• [INSTRUCTIONS FOR THE TASK]: Print the data below exactly, but only the lines from the one containing "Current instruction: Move" down to the one containing "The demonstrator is", inclusive.

• [DATA SHOWN]:
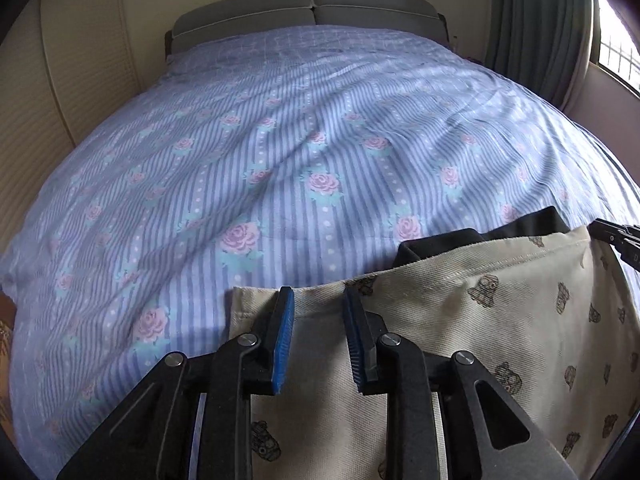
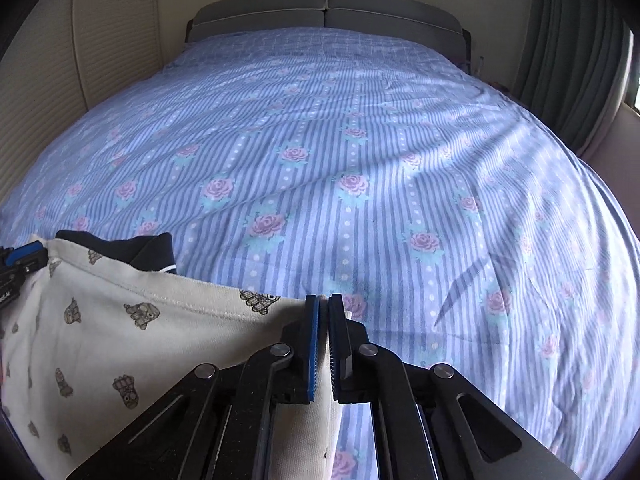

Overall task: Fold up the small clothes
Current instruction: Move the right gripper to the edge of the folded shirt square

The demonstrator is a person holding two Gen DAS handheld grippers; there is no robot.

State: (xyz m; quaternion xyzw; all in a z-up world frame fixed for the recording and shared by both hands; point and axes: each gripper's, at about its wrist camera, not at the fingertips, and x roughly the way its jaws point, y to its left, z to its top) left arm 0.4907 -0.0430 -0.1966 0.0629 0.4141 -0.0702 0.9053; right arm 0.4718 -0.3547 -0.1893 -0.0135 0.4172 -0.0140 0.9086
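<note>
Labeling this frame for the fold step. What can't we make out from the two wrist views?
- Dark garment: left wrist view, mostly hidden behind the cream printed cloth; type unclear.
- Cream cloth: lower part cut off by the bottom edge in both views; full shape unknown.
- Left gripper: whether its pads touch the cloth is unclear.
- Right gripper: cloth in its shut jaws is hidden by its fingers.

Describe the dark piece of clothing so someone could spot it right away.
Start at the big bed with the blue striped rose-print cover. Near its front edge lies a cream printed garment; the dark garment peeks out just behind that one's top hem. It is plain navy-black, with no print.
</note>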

• [RESPONSE]:
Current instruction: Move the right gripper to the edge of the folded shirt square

The demonstrator is a person holding two Gen DAS handheld grippers; there is no robot.

The output for this exercise is complete.